I admit I find it rather strange to hear that upholding American principles and traditions is the equivalent of treason. If that’s the case, then I’ll heed the words of Patrick Henry: “If this be treason, make the most of it.”

FILED UNDER: Blogosphere, Congress, Intelligence, Law and the Courts, National Security, Supreme Court, Terrorism, US Politics, , , , ,
Alex Knapp
About Alex Knapp
Alex Knapp is Associate Editor at Forbes for science and games. He was a longtime blogger elsewhere before joining the OTB team in June 2005 and contributed some 700 posts through January 2013. Follow him on Twitter @TheAlexKnapp.

Comments

  1. Cernig says:

    BRAVO!

    Regards, C

  2. Herb says:

    Alex Knapp:

    Your words and observations are most eloquent but fail to take many facts of history into consideration:

    First, British Solders did NOT hijack airplanes full of innocent passenger’s and crash them into buildings full of everyday innocent people, killing 3000 of them while they were just doing their everyday jobs.

    Our founding fathers did not have to contend with a radical bunch of religious extremist who did not care who they killed, be they military personal or innocent civilians.

    And, your misguided sense of what is in the best security interest of the American People leaves one to wonder if you would rather see several thousand innocent Americans die or see terrorist treated like they were something “special” deserving every right our founding fathers and thousands of Americans died for preserving.

    The writer of the statements regarding SCOTUS was more right than wrong.
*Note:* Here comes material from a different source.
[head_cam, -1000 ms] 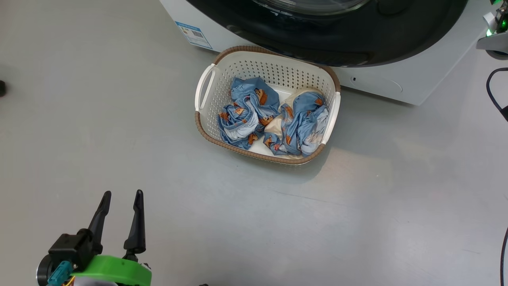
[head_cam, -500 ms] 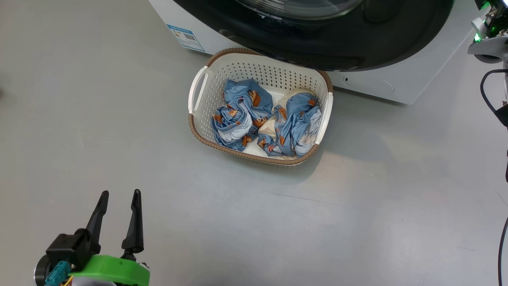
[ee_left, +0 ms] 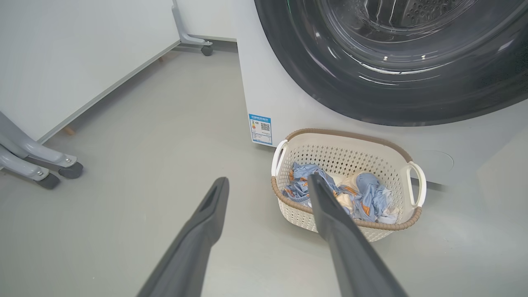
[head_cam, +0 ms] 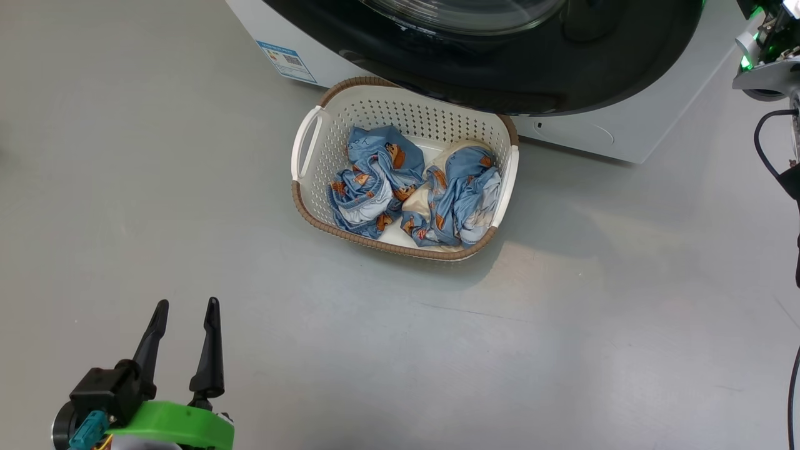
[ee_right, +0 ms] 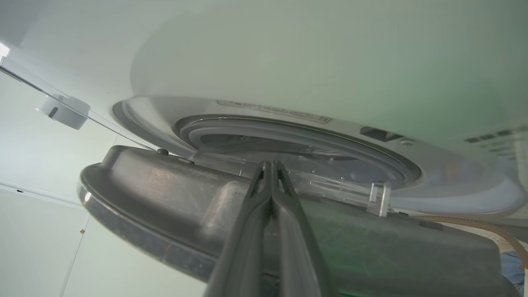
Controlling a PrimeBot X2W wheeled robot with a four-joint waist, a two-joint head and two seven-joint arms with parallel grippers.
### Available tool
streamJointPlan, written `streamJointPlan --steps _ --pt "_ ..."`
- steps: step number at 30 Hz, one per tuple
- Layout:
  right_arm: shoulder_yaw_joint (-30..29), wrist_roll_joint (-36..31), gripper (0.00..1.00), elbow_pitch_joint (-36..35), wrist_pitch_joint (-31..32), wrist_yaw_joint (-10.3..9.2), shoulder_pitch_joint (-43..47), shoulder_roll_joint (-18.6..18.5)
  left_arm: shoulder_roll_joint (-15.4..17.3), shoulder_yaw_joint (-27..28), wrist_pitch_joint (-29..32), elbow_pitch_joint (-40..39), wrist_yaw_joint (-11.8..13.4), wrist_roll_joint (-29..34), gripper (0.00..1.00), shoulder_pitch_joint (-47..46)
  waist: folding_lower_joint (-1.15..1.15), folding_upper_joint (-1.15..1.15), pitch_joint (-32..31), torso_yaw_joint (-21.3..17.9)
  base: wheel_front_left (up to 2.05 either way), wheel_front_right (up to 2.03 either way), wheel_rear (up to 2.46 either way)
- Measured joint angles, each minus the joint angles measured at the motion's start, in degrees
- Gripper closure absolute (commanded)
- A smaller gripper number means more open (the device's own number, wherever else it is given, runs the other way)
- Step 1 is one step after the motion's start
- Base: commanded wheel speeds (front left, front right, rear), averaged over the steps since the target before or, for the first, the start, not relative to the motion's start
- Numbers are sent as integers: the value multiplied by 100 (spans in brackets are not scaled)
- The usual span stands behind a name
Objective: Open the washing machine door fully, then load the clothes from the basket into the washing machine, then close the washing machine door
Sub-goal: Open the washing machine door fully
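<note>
The cream basket [head_cam: 331,150] stands on the floor against the white washing machine [head_cam: 594,134], holding the crumpled blue printed clothes [head_cam: 375,181]. The washing machine door [head_cam: 500,81], black-rimmed, overhangs the basket's back edge. My left gripper [head_cam: 186,306] hovers open and empty near the lower left, well short of the basket [ee_left: 342,159] and clothes [ee_left: 367,194]. My right gripper [ee_right: 270,165] is shut with nothing in it, its tips against the grey inner side of the door [ee_right: 165,189], which stands ajar from the grey gasket [ee_right: 297,132].
Part of my right arm [head_cam: 765,62] with a green light and a black cable [head_cam: 765,156] sits at the machine's right. Wheeled grey legs [ee_left: 41,165] and a white panel stand to the left. Bare grey floor [head_cam: 437,344] lies before the basket.
The head camera has shifted, so the basket sits further left in the picture. The door's black rim reaches a little further over the basket. My left gripper has stayed put.
</note>
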Motion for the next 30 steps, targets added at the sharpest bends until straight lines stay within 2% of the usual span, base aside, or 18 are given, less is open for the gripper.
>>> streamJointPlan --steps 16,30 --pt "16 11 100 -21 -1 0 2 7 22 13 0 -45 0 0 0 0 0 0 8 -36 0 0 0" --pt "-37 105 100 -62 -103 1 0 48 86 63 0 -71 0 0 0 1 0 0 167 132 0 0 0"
The 5 Judges who made that decision are truly “Bastards of America” and do not deserve the right to any protection from those who they protect with their rulings.

  3. Bithead says:

    Herb spaks to the point quite well.

    The enemy we are faced with today is vastly different from the one the founders faced. The Brits, at least for the most part, were disposed to react to decency, in kind. But what you fail, Alex, to reckon with is our current enemy does not. Rather, he regards such things as weaknesses to be exploited in the most violent of ways possible… and repeatedly has demonstated both an ability and an affinity to do so.

    Rules of civilized warfare are a joke to begin with, but it beocmes a particularly dangerous and deadly joke when one side has repeatedly demonstrated they are not civilized, nor are they likely to be so any century soon. In such events there is only one logical response… instead of simply taking the punishment of hell’s kitchen, to win such a war you must simply become part of the hell. If you cannot reconcile yourself to that, you’d best be prepared to lose the war… with all the misery attached to such loss.

  4. Allan says:

    If you’re not familiar with Misha and his idiom, I suggest you either get with the program or ignore the Anti-Idiotarian Rottweiler.

    He sells T-shirts that say “Rope. Tree. Journalist. Some assembly required.”

    Needlessly coarse and crude, but hardly more than the Pace salsa commercial that ends with ‘Get a rope!’

    Frisch’s comments were more of an implied threat like ‘nice kid, be a real shame if anything happened to him’. Beyond that, her behavior indicated intense interest in Goldstein and his son. To my knowledge, Misha hasn’t written another word about the Supremes.

    We cannot ban speech we do not like. If the Secret Service really thinks it was a threat to the judiciary, I’m sure they’ll go knocking.

  5. Anderson says:

    I shouldn’t be astonished any more, but still, when I look at the utterly minimal requirements of Common Article 3, and then I see that supposedly decent people like Bithead are enraged at applying even such minimal standards … well, it becomes easier to see how fascism could succeed in this country.

    Osama threatens our lives and property. Bithead threatens our principles and our Constitution. Personally, I’ll take Osama.

  6. Herb says:

    Anderson:

    It doesn’t supprise me one bit that “You Choose Osama”. You deserve him and his kind.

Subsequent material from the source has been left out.